* WORK TO BE COMPLETED
Whenever a line carries the word "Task", pull it out of the entries.

####################

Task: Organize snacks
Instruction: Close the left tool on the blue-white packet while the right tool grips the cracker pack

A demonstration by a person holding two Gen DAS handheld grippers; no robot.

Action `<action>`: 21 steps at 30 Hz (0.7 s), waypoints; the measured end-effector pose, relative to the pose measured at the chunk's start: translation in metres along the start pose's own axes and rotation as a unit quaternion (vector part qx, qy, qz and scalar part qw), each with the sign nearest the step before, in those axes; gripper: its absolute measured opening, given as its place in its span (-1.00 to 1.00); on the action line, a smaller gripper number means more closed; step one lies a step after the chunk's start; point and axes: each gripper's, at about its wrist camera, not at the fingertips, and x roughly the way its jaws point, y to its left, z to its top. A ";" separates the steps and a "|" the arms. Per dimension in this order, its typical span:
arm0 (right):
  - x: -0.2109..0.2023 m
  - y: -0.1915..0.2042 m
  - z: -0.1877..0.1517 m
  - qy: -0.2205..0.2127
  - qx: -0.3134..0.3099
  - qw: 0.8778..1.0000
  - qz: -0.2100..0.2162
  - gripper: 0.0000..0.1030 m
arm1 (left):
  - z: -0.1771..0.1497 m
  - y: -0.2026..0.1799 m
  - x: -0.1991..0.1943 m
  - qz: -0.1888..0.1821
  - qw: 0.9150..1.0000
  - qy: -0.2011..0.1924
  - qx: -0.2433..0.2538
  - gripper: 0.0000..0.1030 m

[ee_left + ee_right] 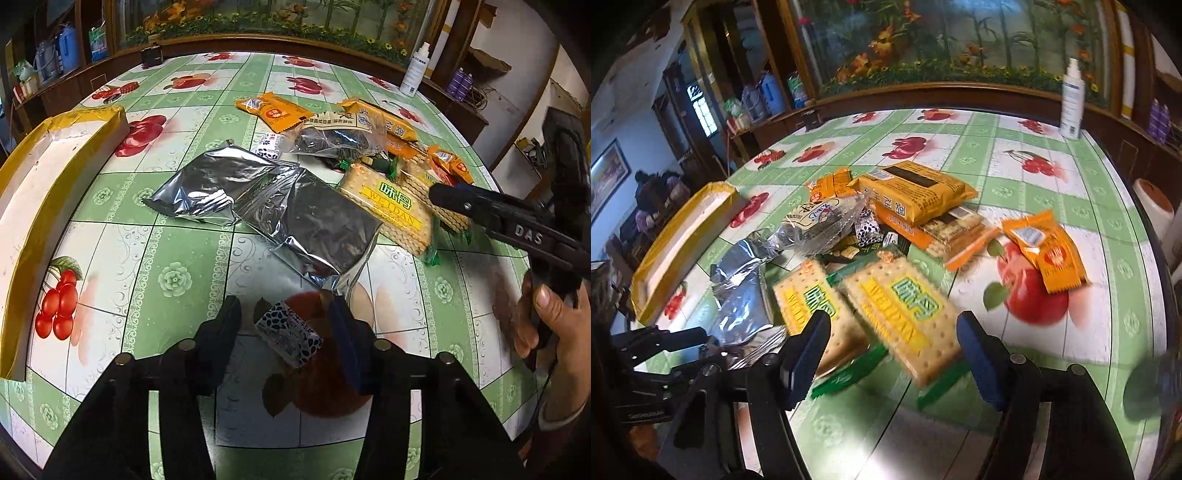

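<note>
A small white packet with blue spots (288, 338) lies on the tablecloth between the fingers of my left gripper (284, 328). There is a gap on each side, so the gripper is open. In the right wrist view my right gripper (894, 350) stands open over two Weidan cracker packs; the near end of one cracker pack (901, 314) lies between its fingers and the other cracker pack (805, 302) sits partly under the left finger. The left wrist view shows the right gripper (443, 195), held by a hand (550, 317), above a cracker pack (391, 206).
A yellow-edged cardboard box (55, 158) (683, 236) stands at the left. Silver foil bags (295, 214), a clear bag of dark seeds (332, 136) and orange packets (916, 192) (1045, 247) are piled mid-table. A white spray bottle (1071, 99) stands at the far edge.
</note>
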 end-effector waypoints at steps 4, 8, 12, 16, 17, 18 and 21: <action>0.021 0.002 0.009 0.023 -0.043 0.999 -0.015 0.38 | -0.005 0.008 -0.004 -0.024 1.000 -0.005 0.017 -0.41; 0.023 -0.010 0.007 0.033 -0.010 0.999 0.017 0.22 | -0.010 0.016 -0.009 -0.035 0.999 -0.012 0.031 -0.42; 0.015 -0.008 -0.004 0.039 0.011 0.998 0.039 -0.06 | -0.014 0.021 -0.013 -0.045 0.998 -0.011 0.044 -0.42; 0.011 0.004 -0.017 0.045 0.001 0.998 0.037 -0.05 | -0.018 0.031 -0.016 -0.060 0.997 -0.011 0.049 -0.43; 0.011 0.006 -0.018 0.044 0.001 0.998 0.037 -0.05 | -0.018 0.033 -0.017 -0.061 0.997 -0.010 0.048 -0.43; 0.010 0.006 -0.019 0.043 0.005 0.998 0.038 -0.06 | -0.018 0.034 -0.018 -0.059 0.997 -0.010 0.047 -0.43; 0.007 0.007 -0.021 0.037 0.019 0.998 0.039 -0.06 | -0.018 0.040 -0.019 -0.054 0.998 -0.011 0.042 -0.43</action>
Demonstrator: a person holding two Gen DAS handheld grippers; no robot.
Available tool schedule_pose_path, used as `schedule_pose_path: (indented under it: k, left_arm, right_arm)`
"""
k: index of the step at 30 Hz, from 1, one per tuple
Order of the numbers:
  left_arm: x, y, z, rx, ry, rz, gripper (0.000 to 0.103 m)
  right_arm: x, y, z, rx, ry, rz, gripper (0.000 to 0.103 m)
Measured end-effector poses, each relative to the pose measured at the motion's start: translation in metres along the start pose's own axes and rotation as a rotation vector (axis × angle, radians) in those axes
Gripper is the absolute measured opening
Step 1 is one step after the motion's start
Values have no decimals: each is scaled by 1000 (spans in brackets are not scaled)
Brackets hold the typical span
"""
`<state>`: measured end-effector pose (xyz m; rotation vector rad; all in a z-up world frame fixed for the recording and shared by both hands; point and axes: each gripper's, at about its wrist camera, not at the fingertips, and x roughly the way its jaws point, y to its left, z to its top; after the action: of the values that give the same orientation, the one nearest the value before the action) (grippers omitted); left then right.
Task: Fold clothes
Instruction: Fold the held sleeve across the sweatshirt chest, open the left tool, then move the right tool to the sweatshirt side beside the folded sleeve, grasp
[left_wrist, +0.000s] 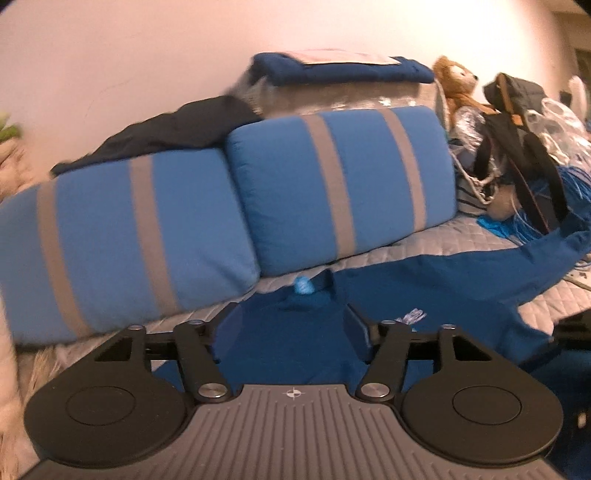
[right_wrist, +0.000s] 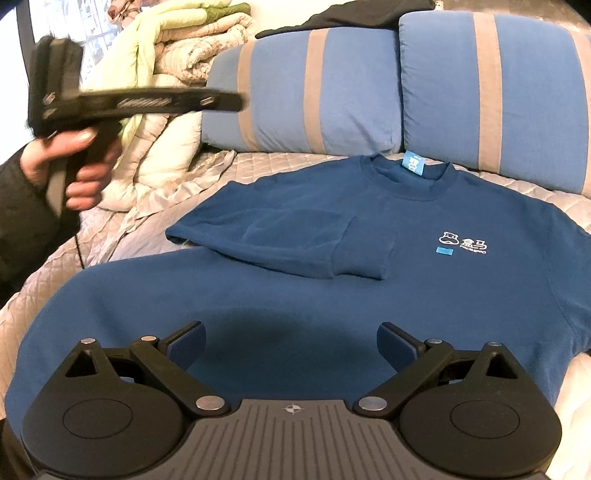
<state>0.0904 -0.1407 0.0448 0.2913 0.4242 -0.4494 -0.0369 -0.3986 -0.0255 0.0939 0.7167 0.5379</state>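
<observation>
A dark blue sweatshirt lies face up on the quilted bed cover, its collar label toward the pillows. One sleeve is folded across the chest. My right gripper hovers open over the hem area with nothing between its fingers. A hand holds my left gripper in the air at the upper left, off the shirt's edge. In the left wrist view that left gripper stands open and empty, with the sweatshirt and its label ahead of it.
Two blue pillows with grey stripes line the head of the bed, a dark garment draped on them. A heap of quilts sits at the left. A plush toy, a bag and folded blue cloth are behind.
</observation>
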Motion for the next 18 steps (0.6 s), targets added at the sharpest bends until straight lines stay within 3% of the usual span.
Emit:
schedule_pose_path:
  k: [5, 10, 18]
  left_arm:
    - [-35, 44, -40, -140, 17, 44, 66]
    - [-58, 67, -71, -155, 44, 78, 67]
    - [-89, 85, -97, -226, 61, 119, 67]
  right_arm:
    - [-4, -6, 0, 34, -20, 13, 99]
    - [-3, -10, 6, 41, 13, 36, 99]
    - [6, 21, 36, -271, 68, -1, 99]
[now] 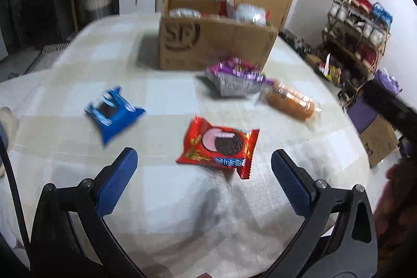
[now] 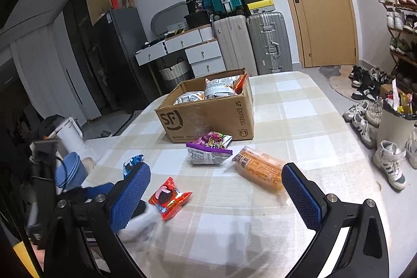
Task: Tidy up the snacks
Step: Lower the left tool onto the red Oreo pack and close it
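Here, four loose snacks lie on the checked beige-and-white tablecloth (image 2: 299, 106) in front of an open brown cardboard box marked SF Express (image 2: 208, 119), which already holds several packets. Nearest the box, touching or almost touching its front wall, sits a purple-and-silver crinkled snack bag (image 2: 208, 150); just beside it, towards the shoe side of the room, lies an orange snack roll in clear wrap (image 2: 260, 171). Closer to the cameras rests a red sandwich-cookie packet (image 1: 219, 146), flat on the cloth, and well apart from it a blue cookie packet (image 1: 113, 112), blurred in the left wrist view and mostly hidden behind a finger in the right wrist view. The left gripper (image 1: 204, 184) hangs above the cloth with its blue-padded jaws spread wide and nothing between them, the red packet just ahead of the gap. The right gripper (image 2: 216, 194) is likewise wide apart and empty, the red packet near its left pad and the end of the orange roll close to its right pad (image 2: 299, 197); whether that pad touches the roll I cannot tell, since the wrap is smeared there. At the right edge of the left wrist view a person's hand (image 1: 396, 194) shows dimly. Beyond the table stand grey and teal suitcases (image 2: 268, 41), white drawers (image 2: 192, 48), a wooden door (image 2: 320, 4) and a shoe rack (image 2: 401, 25).
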A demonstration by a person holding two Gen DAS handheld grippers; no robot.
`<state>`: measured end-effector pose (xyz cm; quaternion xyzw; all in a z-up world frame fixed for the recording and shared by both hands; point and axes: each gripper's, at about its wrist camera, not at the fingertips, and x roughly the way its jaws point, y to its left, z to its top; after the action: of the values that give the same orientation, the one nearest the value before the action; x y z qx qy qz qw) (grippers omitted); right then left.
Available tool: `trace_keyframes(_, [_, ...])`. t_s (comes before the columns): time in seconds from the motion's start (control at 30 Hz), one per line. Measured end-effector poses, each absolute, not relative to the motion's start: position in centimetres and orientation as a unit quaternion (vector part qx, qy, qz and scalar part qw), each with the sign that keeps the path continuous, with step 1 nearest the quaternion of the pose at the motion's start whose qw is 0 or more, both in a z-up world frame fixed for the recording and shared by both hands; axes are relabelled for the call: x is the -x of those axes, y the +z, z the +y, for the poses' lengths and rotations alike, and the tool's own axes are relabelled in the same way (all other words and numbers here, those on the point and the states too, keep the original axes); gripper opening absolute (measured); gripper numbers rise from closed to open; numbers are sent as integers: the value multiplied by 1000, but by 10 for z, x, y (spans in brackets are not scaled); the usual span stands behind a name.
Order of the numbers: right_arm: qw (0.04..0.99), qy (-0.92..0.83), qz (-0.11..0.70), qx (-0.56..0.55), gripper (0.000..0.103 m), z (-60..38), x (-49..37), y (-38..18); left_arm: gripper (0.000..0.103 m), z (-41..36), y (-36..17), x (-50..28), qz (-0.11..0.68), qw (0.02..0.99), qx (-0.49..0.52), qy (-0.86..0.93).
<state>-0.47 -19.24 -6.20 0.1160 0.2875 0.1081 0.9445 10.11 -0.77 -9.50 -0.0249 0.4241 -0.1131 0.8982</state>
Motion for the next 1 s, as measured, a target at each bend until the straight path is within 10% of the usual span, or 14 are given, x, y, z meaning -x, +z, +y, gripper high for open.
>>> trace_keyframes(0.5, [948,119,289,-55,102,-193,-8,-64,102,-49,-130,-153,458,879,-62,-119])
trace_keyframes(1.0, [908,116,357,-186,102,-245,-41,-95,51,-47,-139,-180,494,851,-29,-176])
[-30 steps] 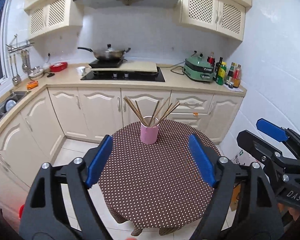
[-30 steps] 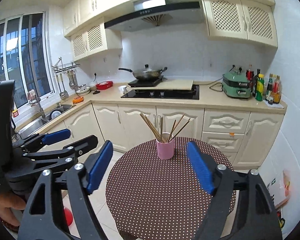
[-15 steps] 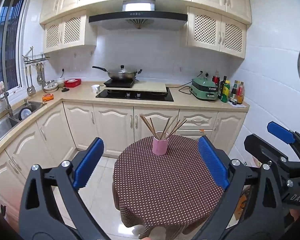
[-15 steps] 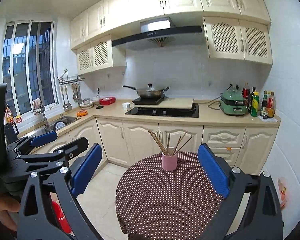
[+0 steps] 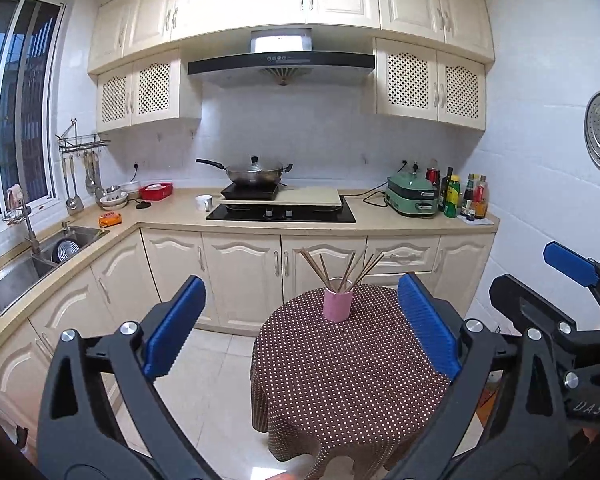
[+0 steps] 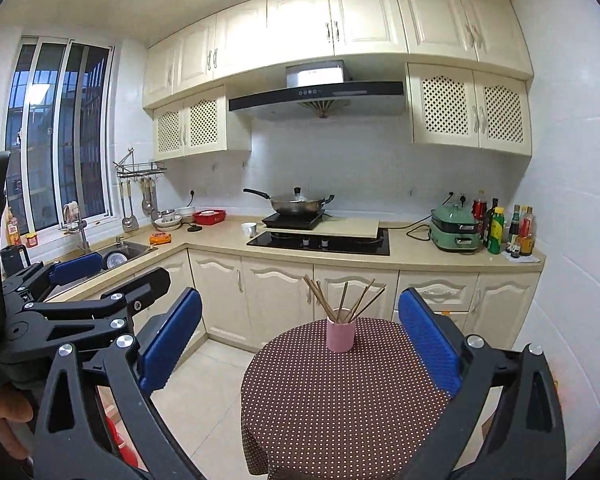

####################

* EXERCISE RESPONSE
Task: Organize snacks
Task: Fold clothes
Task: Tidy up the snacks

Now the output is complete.